#### Assignment
After reading the data below, copy out every line that contains the word "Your".

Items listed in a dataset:
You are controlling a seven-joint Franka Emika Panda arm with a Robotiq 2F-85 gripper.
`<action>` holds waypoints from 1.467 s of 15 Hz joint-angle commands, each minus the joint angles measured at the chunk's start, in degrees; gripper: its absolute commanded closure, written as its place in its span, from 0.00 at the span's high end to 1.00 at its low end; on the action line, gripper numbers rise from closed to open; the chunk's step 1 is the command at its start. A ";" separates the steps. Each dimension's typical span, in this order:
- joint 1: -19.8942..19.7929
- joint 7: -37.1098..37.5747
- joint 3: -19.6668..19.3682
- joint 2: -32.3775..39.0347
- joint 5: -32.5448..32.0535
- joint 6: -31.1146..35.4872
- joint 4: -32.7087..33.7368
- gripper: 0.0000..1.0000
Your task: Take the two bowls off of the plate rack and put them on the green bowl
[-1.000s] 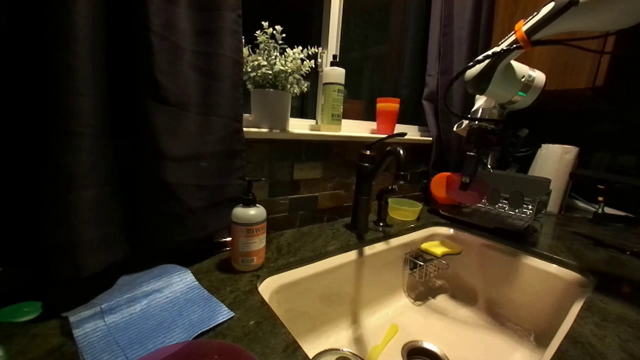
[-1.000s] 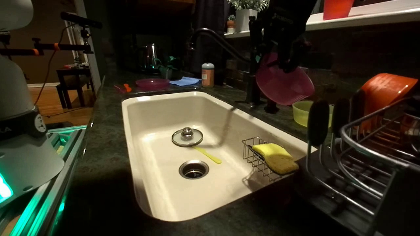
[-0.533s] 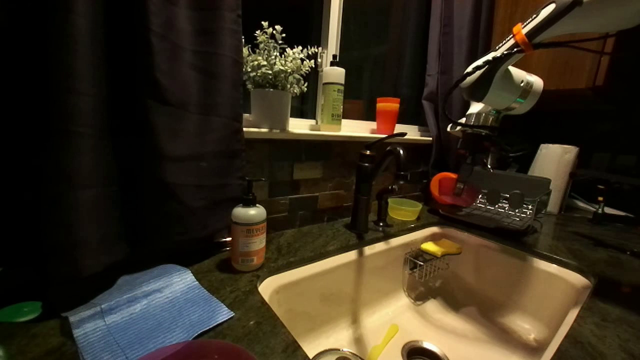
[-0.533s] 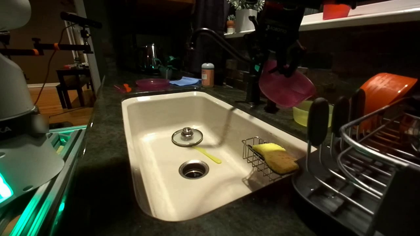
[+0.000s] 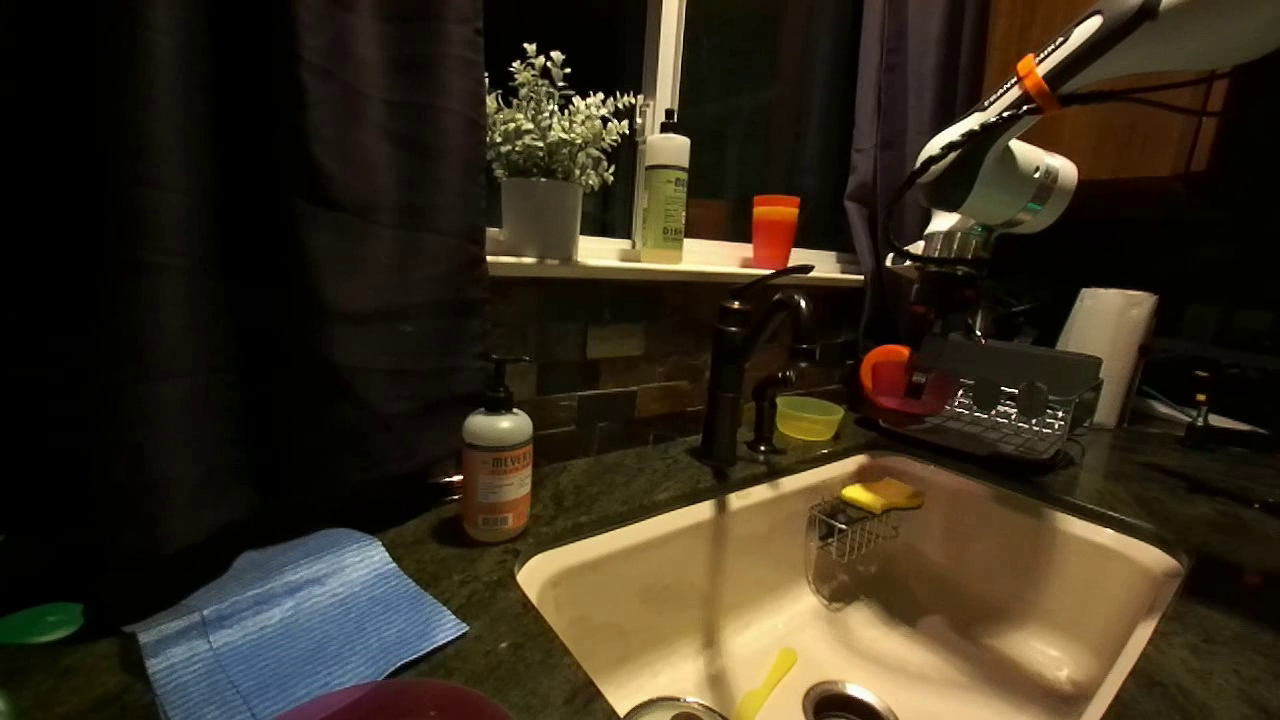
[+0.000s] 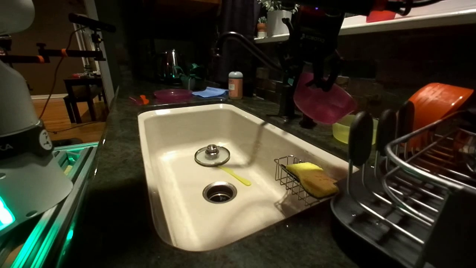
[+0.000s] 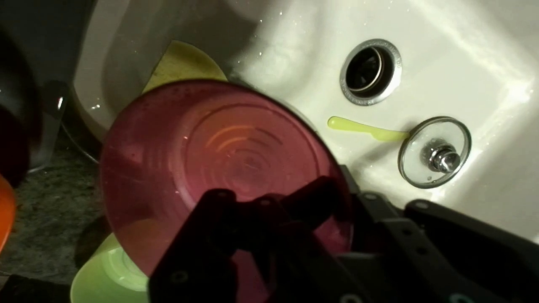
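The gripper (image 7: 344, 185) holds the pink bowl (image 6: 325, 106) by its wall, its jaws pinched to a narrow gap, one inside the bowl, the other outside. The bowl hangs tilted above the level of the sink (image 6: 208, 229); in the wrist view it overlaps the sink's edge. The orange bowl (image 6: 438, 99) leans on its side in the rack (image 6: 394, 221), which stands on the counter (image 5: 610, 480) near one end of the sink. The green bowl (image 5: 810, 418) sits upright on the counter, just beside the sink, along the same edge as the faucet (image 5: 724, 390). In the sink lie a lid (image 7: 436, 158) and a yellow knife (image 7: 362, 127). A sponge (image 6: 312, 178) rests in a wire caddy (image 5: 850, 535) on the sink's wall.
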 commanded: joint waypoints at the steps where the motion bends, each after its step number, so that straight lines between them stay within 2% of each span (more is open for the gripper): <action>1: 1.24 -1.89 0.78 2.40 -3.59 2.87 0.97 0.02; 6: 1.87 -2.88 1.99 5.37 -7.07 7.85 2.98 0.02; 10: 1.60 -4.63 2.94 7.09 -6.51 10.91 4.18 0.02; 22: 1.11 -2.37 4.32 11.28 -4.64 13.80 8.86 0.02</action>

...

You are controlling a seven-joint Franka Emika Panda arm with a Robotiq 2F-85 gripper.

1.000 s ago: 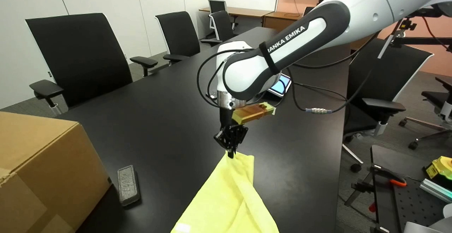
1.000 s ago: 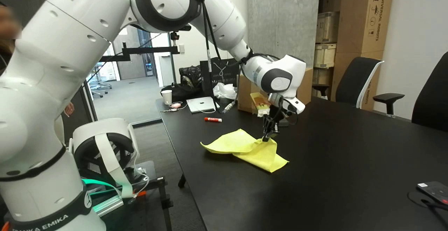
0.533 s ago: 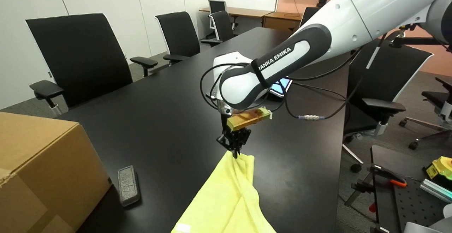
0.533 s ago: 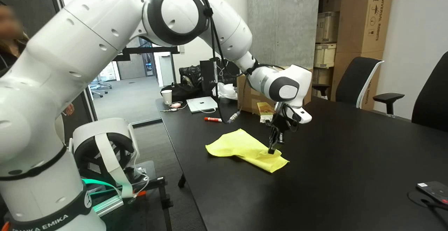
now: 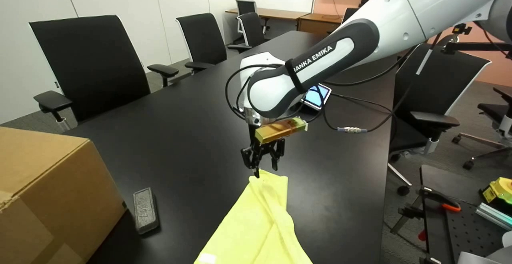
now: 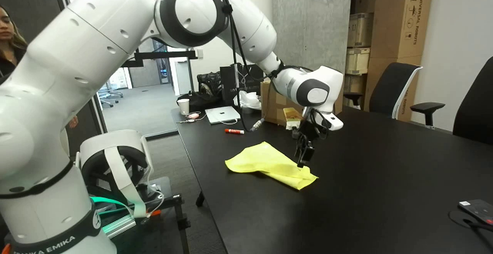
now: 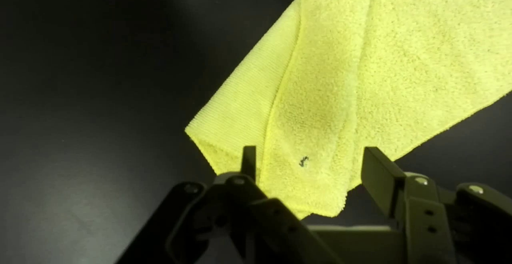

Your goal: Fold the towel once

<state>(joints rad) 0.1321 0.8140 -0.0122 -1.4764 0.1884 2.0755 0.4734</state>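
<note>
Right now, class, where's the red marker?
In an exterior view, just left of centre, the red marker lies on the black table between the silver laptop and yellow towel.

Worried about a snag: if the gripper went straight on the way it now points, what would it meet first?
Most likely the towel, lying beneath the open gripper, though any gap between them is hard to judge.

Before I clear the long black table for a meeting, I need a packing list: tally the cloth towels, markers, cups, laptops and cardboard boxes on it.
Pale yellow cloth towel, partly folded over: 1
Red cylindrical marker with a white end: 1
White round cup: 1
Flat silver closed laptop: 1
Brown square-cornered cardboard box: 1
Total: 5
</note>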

#### Response
Your task: Take the two bowls off of the plate rack and put them on the green bowl
Your goal: Fold the towel once

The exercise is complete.